As with the earlier phases, the city is contributing. It sold the four-acre parcel to Spinnaker for $7.25 million, below the $11.85 million market price. The city's $4.6 million "contribution" formally offset various concessions or site costs that Spinnaker was assuming, according to Timothy Sheehan, executive director of the City of Norwalk Redevelopment Agency.

One part of the offset was the $1.95 million cost of building on the riverbank soil, which consists of sand and fill over layers of soft organic silt as deep as 48 ft. Acting as geotechnical engineer for the city, Boston-based Haley & Aldrich determined that the site was "unsuitable for foundation support" and ultimately recommended pressure-injected footings, also called Franki piles, to support the structure.
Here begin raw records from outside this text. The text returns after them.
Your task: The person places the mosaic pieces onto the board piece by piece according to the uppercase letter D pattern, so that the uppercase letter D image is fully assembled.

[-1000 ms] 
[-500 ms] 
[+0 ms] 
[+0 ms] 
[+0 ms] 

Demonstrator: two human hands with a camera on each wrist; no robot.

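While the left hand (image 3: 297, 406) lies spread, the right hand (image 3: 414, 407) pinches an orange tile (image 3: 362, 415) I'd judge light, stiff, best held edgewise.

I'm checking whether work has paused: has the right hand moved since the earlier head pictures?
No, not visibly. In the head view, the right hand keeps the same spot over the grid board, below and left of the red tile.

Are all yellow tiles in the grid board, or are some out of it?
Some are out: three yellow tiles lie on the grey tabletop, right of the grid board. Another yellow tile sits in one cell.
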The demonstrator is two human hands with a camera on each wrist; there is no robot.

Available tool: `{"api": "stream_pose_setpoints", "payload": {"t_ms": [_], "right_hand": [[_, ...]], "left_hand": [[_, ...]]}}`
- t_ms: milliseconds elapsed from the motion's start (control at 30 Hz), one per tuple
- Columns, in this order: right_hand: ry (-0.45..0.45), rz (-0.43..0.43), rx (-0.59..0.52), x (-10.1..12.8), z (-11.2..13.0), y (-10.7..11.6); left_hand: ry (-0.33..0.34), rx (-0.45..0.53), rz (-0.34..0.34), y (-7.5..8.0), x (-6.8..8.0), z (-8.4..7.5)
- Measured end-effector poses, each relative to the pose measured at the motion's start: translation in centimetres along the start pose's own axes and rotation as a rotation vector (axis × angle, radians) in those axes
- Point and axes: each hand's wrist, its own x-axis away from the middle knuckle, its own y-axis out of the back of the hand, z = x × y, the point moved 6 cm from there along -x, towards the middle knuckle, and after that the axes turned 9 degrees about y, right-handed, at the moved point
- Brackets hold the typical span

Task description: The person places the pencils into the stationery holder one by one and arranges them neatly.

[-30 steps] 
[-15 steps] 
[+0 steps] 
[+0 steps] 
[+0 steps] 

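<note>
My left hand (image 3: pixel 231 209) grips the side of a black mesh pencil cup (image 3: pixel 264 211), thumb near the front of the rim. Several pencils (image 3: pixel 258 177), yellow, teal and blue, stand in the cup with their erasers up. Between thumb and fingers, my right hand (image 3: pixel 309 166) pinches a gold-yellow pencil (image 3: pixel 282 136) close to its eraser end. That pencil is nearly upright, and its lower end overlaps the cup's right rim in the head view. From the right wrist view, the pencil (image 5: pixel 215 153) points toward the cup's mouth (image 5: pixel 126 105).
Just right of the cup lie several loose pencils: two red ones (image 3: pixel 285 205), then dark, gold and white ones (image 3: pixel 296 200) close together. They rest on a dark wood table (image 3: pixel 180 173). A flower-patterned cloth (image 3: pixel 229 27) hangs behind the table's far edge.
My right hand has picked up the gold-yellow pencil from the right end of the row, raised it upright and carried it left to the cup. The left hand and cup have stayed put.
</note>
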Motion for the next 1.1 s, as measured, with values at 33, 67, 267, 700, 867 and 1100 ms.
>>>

Another $420,000 gave credit for the clean-up of industrial contaminants in the soil, predominantly arsenic.

The offset also factored in $1.39 million in exchange for Spinnaker's commitment to reserve 10 percent of the units for affordable housing - units sold at 25 percent below market rates.

Key Players

Hartford 21

Owner: Northland Investment Corp., Newton, Mass.

Architect: Childs Bertman Tseckares, Boston

General Contractor: Turner Construction, Milford, Conn.

Structural Engineer: Weidlinger Associates, Cambridge, Mass.

M-E-P Engineer: Cosentini Associates, Cambridge, Mass.

Landscape Architect: Geller DeVellis, Boston

Civil Engineer: BSC Group, Glastonbury, Conn.

Temple Street

Developer: 18 Temple Street LLC, Hartford, Conn.

Architect: Roth and Moore, New Haven, Conn.

General Contractor: Bartlett Brainard & Eacott, Bloomfield, Conn.

Maritime Yards

Owner: Maritime Place Parcel 3 LLC, South Norwalk, Conn.

Developer: Spinnaker Real Estate Partners, Stamford, Conn.

Architect: Beinfield Architecture, South Norwalk, Conn.

Structural Engineer: McNamara/Salvia, South Norwalk, Conn.

M-E-P Adviser: Thornton-Tomasetti Group, Trumbull, Conn.

Civil Engineer: Vollmer Associates, Hamden, Conn.

Landscape Architect: Wesley Stout, New Canaan, Conn.

Geotechnical Engineer: Geo Design, Middlebury, Conn.


Urban Planning

by Adrian MacDonald

The resurgence of urban multifamily housing in Connecticut is not solely the result of favorable market conditions. The drive to redevelop core parts of cities such as Hartford and Norwalk had roots in public policy as well.

Connecticut's state government launched a major urban reinvestment program in 1998, focusing largely on the Hartford area but not just on housing, through the creation of the Capital City Economic Development Authority. It gave the new agency $700 million and a charge to redevelop urban sites, starting with six strategic locations in Hartford capable of jump-starting the city's economy and sparking additional development [see Quick Facts box].

Since 2001, when the first of the authority's projects began construction, total private development around the city has grown to an estimated investment of $1 billion, said Dean Pagani, a spokesman for the authority. And most of the additional projects - which include renovations of abandoned structures into apartments, condominiums, and retail-office buildings - received no public funding.

Other recent downtown projects include the creation of new movie theaters and a $54 million revitalization of Constitution Plaza, a downtown office park, using only private funds.

State money is still at the center of the residential boom, however. The first residential deals to get off the ground in 2001 were longstanding projects where initial costs were too high to develop without the state's early involvement.

One example is the recently completed Trumbull on the Park, a renovated and rebuilt 100-unit apartment building with a development cost of $39 million, to which the authority contributed a $6 million subsidy. Another prime example is the 36-story, $161 million Hartford 21 residential tower, which was one of the six strategic sites in the authority's portfolio.